» To do:
Records follow. Copy every line with "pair".

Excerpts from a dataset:
____________
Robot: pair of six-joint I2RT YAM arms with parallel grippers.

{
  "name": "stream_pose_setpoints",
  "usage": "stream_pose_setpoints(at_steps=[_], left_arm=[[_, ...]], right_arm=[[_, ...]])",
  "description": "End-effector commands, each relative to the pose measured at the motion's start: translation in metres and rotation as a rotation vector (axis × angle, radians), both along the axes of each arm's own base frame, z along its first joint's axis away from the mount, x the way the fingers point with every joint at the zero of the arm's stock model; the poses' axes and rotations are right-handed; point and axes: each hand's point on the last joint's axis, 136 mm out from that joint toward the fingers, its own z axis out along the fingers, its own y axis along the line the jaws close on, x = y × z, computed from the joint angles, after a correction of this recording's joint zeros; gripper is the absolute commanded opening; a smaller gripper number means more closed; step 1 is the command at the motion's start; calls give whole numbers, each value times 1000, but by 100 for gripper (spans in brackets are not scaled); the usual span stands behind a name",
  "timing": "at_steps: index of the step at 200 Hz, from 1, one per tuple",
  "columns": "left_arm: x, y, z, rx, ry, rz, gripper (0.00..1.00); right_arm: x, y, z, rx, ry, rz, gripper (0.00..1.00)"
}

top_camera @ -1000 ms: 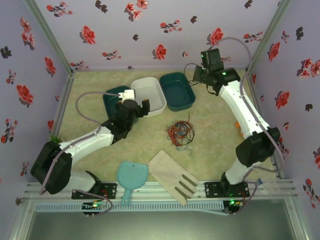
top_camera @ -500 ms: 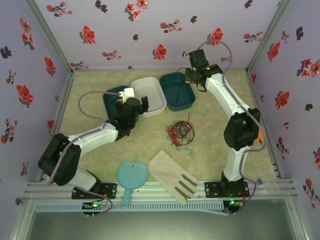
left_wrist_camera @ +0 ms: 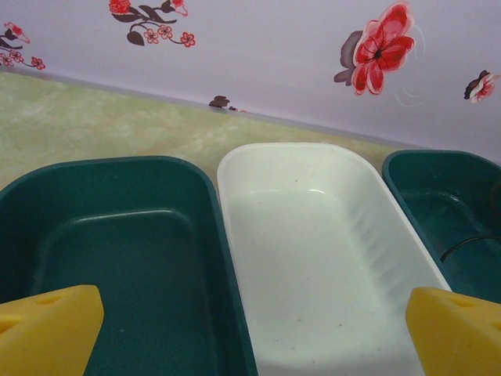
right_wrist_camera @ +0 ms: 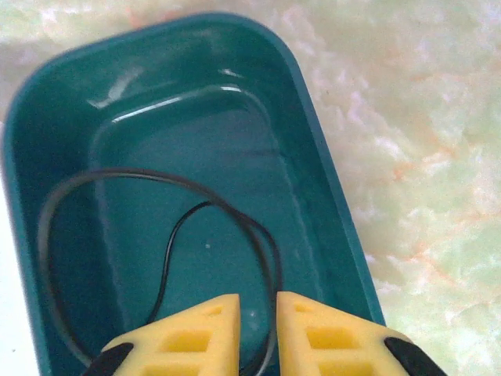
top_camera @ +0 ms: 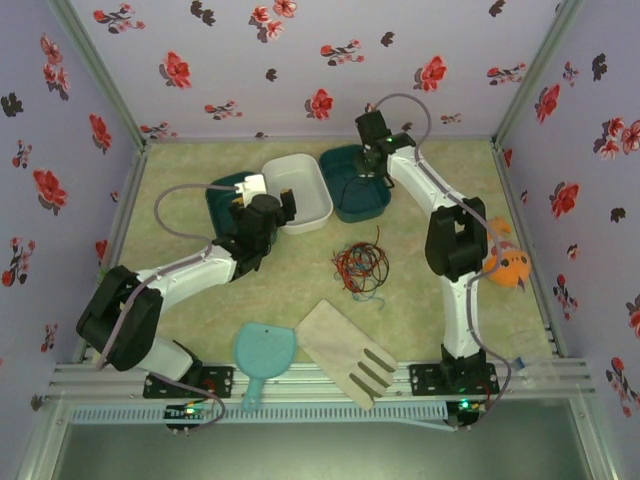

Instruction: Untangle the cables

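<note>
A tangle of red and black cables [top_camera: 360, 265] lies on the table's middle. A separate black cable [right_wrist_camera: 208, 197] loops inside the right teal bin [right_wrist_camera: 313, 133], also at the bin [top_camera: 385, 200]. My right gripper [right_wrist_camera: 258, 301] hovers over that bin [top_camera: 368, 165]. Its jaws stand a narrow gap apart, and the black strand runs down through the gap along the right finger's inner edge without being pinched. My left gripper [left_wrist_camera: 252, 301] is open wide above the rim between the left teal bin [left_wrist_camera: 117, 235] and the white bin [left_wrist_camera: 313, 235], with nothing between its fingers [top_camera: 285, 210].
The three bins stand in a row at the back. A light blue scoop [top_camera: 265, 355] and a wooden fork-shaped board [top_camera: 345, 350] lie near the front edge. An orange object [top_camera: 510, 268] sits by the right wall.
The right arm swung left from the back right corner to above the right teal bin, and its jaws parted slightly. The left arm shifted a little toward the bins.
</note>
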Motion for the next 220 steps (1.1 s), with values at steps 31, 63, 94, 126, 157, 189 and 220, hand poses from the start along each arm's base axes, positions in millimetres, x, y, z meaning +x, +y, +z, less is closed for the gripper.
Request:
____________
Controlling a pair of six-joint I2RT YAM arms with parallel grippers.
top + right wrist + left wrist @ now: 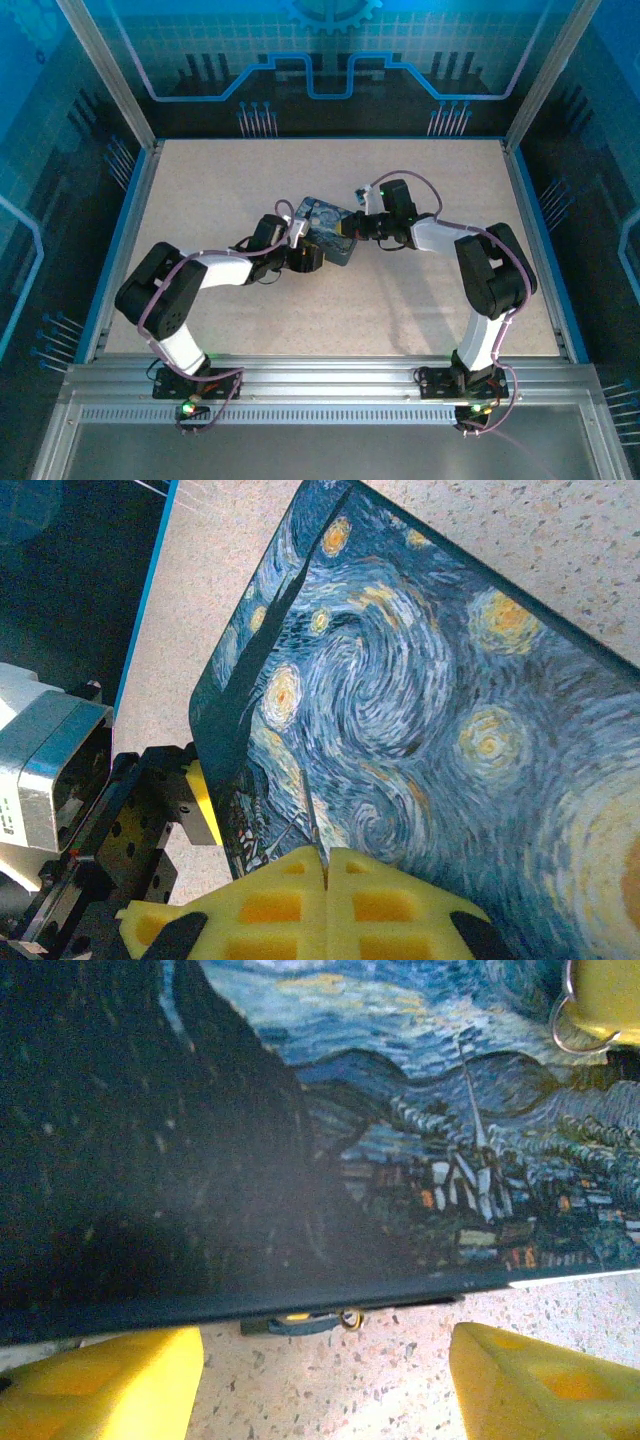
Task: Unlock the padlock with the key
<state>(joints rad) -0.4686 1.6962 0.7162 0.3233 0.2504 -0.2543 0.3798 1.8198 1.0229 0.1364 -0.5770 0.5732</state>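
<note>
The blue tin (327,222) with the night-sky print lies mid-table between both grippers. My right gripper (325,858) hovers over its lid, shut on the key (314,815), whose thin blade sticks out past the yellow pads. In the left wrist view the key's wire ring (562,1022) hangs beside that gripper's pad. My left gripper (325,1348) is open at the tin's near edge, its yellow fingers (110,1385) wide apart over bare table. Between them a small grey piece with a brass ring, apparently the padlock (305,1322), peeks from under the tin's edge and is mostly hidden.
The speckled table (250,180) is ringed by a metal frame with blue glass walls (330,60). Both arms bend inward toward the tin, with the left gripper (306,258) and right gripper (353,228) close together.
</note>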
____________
» Solved problem:
Robot: pair of six-joint I2RT YAM arms with parallel grippers.
Controlling a pair of six-joint I2RT YAM arms with parallel grippers.

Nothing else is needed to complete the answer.